**Assigned task:** Your task is to copy every line below that contains the word "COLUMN".

**Data entries:**
'''

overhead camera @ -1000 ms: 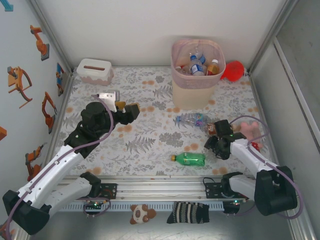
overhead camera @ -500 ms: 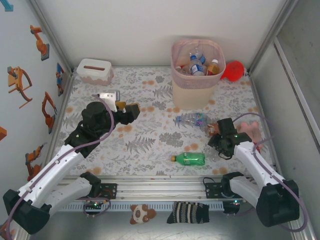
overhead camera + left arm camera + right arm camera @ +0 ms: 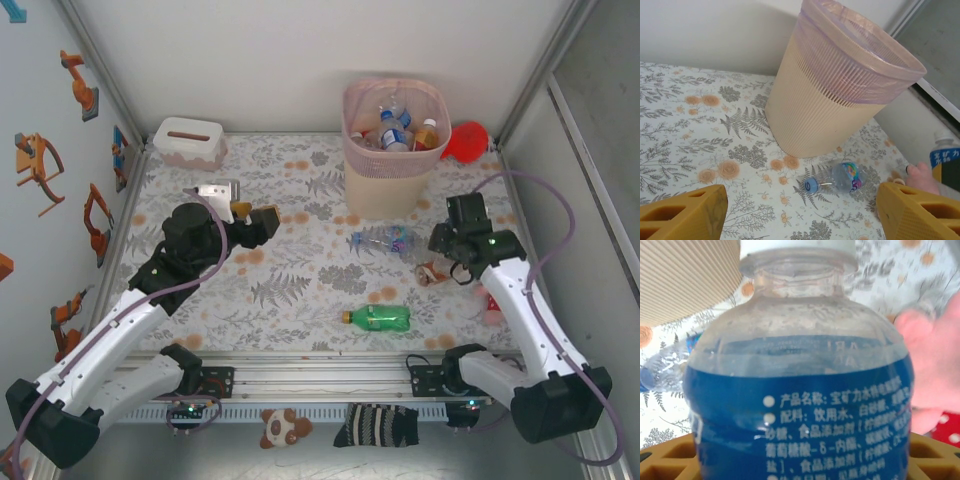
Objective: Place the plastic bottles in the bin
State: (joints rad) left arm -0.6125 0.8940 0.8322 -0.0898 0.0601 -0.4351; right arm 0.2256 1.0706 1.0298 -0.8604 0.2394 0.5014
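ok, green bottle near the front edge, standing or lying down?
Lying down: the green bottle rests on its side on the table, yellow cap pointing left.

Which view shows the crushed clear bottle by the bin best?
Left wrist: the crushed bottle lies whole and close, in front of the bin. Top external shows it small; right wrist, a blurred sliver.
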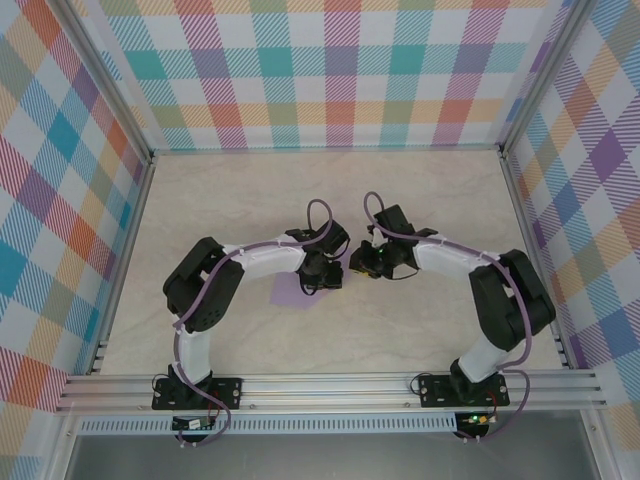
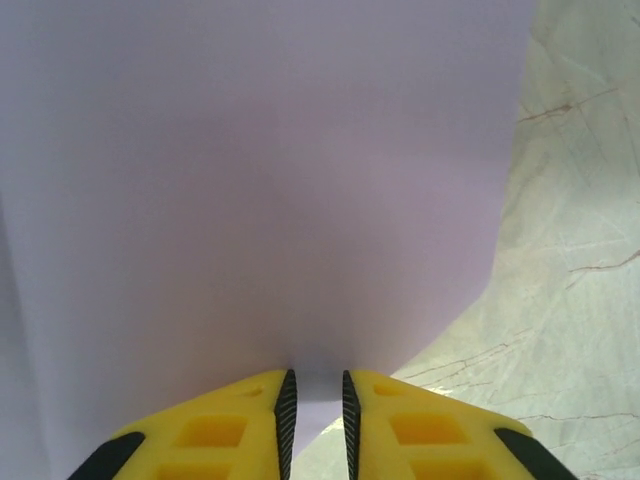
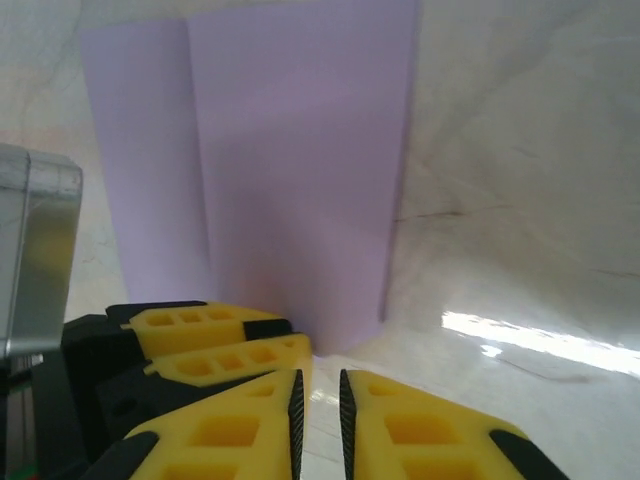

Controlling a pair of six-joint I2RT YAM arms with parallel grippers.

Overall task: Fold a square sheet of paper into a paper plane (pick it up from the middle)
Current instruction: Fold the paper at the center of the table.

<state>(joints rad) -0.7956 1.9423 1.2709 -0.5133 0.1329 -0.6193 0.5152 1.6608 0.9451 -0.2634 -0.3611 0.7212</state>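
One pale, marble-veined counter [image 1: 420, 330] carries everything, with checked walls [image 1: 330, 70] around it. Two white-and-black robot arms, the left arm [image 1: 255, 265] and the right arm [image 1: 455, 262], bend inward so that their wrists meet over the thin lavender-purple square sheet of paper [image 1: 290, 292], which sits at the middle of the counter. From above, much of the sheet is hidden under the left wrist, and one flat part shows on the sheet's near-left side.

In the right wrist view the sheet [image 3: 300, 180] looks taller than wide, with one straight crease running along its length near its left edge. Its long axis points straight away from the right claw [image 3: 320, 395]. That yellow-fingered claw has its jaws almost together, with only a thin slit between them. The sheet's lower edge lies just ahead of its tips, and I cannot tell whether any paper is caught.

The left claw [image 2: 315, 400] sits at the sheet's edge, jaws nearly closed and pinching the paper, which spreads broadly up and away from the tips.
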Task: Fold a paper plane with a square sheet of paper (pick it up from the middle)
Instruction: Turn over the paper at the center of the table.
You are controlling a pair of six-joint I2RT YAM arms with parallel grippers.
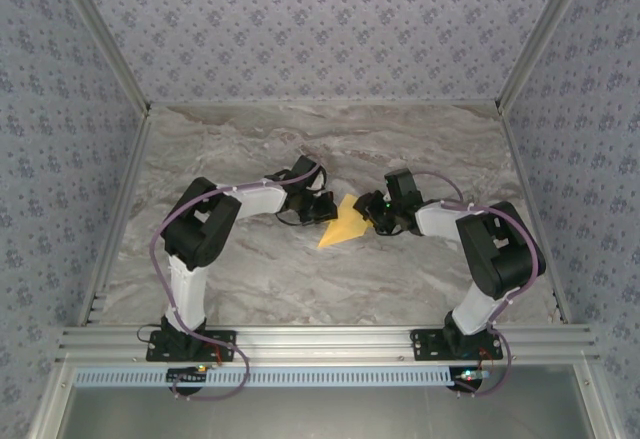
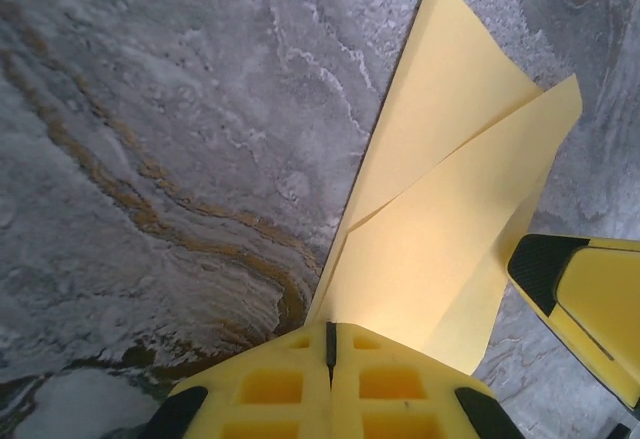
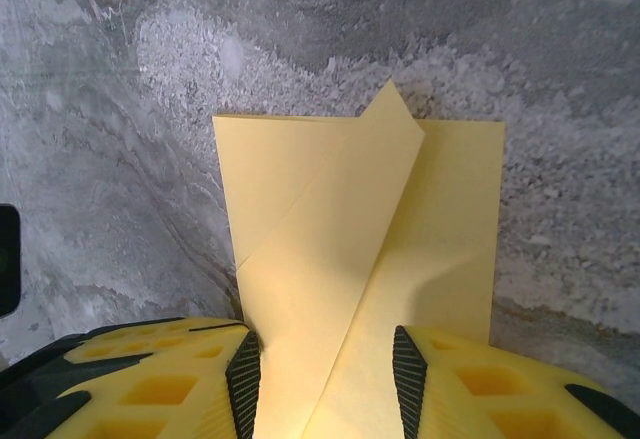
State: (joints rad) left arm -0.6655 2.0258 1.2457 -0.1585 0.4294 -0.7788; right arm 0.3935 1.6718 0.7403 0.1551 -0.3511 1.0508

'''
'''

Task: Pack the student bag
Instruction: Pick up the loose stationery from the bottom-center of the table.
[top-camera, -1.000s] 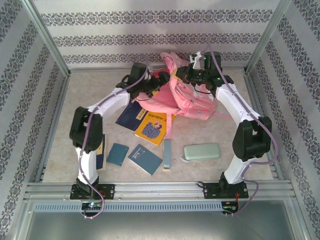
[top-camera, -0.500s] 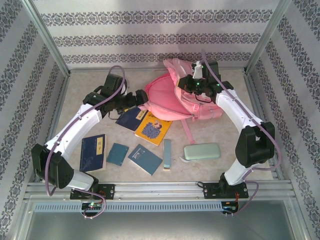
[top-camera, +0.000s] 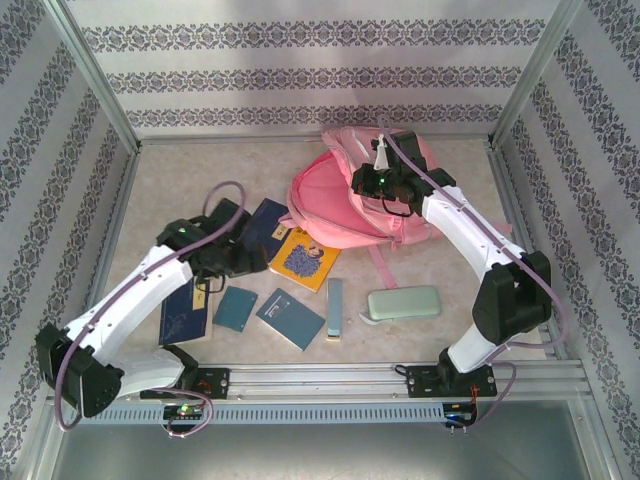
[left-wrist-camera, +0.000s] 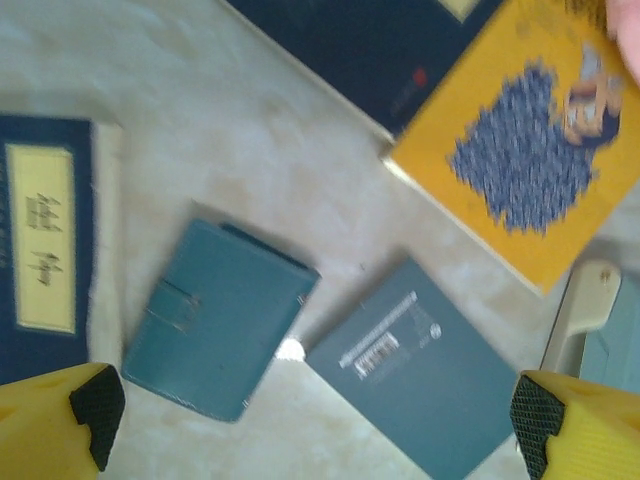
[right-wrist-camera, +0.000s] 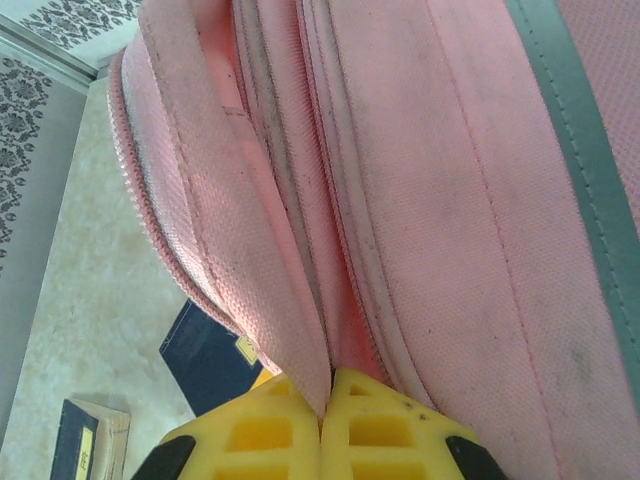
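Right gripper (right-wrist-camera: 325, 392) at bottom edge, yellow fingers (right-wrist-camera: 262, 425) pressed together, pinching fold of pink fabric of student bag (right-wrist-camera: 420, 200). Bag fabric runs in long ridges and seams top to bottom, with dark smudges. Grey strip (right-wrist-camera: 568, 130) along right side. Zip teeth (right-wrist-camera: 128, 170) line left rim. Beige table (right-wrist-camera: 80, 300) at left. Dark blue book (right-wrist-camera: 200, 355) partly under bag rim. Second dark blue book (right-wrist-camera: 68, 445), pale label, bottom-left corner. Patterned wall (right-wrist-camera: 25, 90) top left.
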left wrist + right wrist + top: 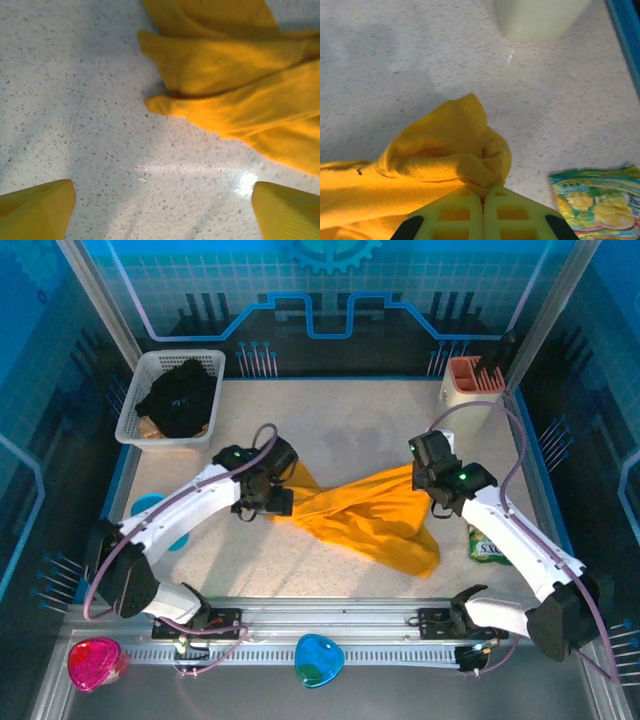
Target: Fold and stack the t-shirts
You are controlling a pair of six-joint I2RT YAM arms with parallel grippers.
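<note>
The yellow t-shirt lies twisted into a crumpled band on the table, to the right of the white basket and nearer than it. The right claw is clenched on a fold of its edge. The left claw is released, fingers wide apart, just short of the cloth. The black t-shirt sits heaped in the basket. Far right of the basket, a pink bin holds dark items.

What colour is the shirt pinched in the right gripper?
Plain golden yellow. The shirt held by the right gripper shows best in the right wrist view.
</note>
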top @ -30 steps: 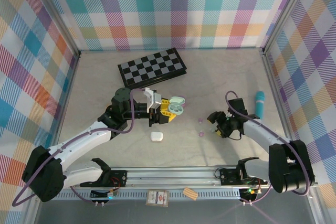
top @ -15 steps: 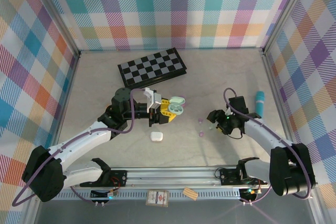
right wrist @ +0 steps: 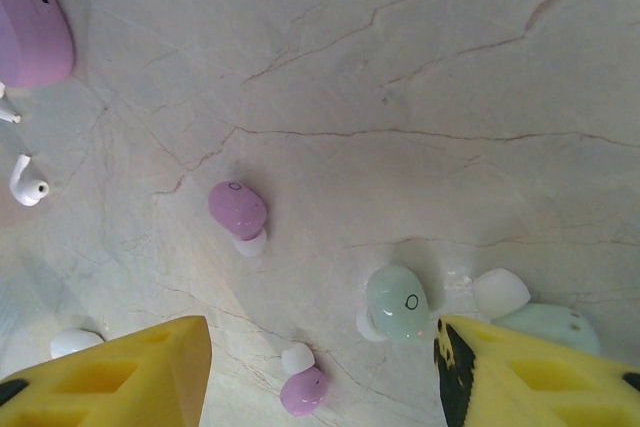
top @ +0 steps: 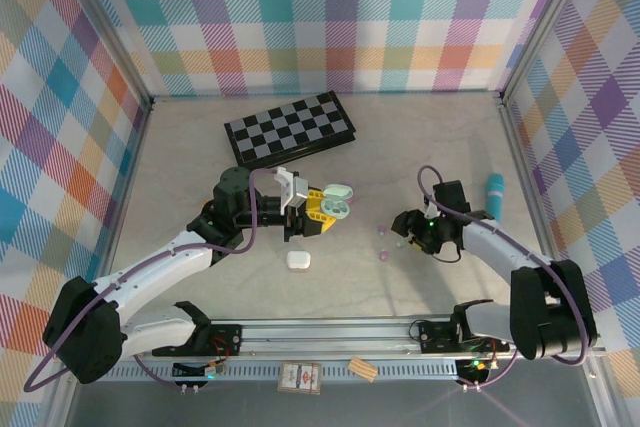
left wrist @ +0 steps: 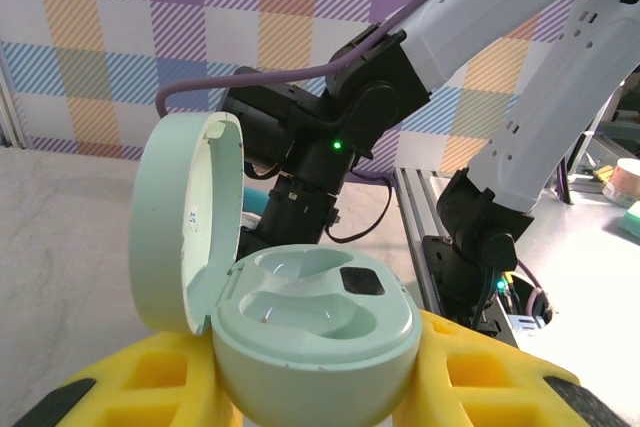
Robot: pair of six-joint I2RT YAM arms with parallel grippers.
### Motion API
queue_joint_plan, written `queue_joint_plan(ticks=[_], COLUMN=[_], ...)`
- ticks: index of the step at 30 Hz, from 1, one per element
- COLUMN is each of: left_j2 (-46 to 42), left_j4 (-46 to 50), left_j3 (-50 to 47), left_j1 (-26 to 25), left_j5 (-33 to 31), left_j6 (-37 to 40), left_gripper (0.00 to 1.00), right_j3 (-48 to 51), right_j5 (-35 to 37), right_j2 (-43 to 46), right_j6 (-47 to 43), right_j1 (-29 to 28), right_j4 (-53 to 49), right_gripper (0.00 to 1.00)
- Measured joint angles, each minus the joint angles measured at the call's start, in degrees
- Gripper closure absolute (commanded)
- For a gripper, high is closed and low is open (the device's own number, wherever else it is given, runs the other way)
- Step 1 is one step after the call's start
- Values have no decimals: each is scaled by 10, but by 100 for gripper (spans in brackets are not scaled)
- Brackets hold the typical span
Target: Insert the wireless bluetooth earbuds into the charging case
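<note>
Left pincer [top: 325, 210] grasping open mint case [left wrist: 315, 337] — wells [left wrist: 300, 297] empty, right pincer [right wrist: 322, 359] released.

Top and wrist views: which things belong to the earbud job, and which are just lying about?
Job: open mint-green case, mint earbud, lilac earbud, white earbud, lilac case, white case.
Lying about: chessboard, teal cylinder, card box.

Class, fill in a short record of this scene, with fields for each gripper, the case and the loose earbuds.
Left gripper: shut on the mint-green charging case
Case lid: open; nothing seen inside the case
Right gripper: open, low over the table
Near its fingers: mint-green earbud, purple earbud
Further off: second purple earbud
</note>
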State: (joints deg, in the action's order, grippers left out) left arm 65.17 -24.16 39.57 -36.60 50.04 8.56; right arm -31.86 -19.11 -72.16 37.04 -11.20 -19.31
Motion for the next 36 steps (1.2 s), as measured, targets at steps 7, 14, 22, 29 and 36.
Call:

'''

**Solution for this exercise:**
queue_joint_plan, written `queue_joint_plan(ticks=[_], COLUMN=[_], ...)`
- COLUMN is each of: left_j2 (-46 to 42), left_j4 (-46 to 50), left_j3 (-50 to 47), left_j1 (-26 to 25), left_j5 (-33 to 31), left_j6 (-37 to 40), left_gripper (0.00 to 1.00), right_j3 (-48 to 51), right_j5 (-35 to 37), right_j2 (-43 to 46), right_j6 (-47 to 43), right_j1 (-29 to 28), right_j4 (-53 to 49), right_gripper (0.00 to 1.00)

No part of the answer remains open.